- Born: 16 October 1947 (age 78) Sukkur, Pakistan
- Occupations: writer, inspirational speaker, medical scientist
- Writing career
- Genres: Yoga, nutrition, physiology
- Website: yespirituality.in

= Ramesh Bijlani =

Pakistani physician

Ramesh Lal Bijlani, also known as R.L. Bijlani, (born 1947) is an Indian writer, inspirational speaker, medical scientist and retired Professor of Physiology who has specialized in physiology, nutrition, lifestyle medicine and yoga.

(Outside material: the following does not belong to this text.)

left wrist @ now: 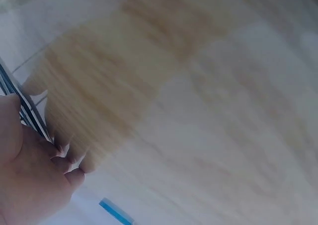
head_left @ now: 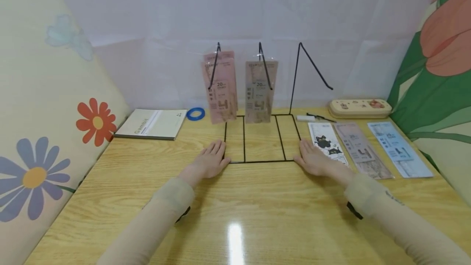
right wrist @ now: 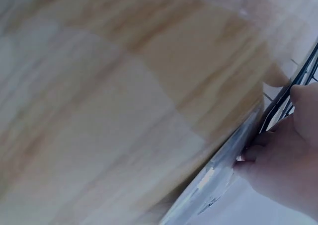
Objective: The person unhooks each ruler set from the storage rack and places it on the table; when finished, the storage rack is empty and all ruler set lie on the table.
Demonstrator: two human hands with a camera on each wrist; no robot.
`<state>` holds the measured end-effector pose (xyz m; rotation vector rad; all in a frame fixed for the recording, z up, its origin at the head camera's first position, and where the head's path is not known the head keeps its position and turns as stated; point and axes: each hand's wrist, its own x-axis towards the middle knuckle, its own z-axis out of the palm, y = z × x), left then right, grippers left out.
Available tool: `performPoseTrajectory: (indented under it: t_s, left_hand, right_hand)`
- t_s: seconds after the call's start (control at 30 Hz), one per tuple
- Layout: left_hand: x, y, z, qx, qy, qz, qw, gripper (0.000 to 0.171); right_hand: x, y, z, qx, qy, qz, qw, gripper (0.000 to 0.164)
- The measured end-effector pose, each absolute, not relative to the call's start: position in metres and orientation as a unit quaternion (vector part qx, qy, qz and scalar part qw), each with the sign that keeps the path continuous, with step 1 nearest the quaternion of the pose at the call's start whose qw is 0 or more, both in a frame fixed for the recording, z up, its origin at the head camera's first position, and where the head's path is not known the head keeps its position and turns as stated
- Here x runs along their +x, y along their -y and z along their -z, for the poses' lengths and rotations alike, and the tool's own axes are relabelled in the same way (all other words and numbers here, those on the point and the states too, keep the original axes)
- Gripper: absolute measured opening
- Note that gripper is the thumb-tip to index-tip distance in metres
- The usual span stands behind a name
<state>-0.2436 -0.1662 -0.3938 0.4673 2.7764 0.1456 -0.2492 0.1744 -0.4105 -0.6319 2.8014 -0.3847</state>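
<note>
A black wire display rack [head_left: 257, 161] stands on the wooden table, its three hooks rising at the back. My left hand [head_left: 209, 160] grips the left side of its base near the front corner, thumb on the inner side. Opposite it, my right hand [head_left: 313, 159] holds the right side the same way. Pink packets [head_left: 220, 72] hang from the left hook and a grey-brown packet [head_left: 261, 93] from the middle one; the right hook is bare. Beside my right hand lies a white packet with black cats [head_left: 324, 134]; in the right wrist view clear plastic [right wrist: 213, 170] runs close under my fingers.
Further right lie a mauve packet [head_left: 362, 150] and a blue packet [head_left: 399, 148]. Behind them are a cream pencil case [head_left: 360, 109], a small white stick [head_left: 306, 118] and a thin black pen [head_left: 320, 117]. A notebook [head_left: 151, 124] and a blue ring [head_left: 196, 117] lie back left.
</note>
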Motion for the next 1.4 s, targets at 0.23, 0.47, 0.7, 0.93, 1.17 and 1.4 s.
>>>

He was educated at the All India Institute of Medical Sciences, New Delhi (MBBS, 1969; MD in Physiology, 1973) and the Massachusetts Institute of Technology, Cambridge, MA, USA (SM in Nutritional Biochemistry and Metabolism, 1979).

He is the author of more than 200 scientific papers (57 listed on PubMed), more than 100 popular articles, and more than 30 books for experts and the general public, for adults and children, on a wide variety of subjects, such as physiology, nutrition, research methodology, education, lifestyle diseases, yoga and spirituality.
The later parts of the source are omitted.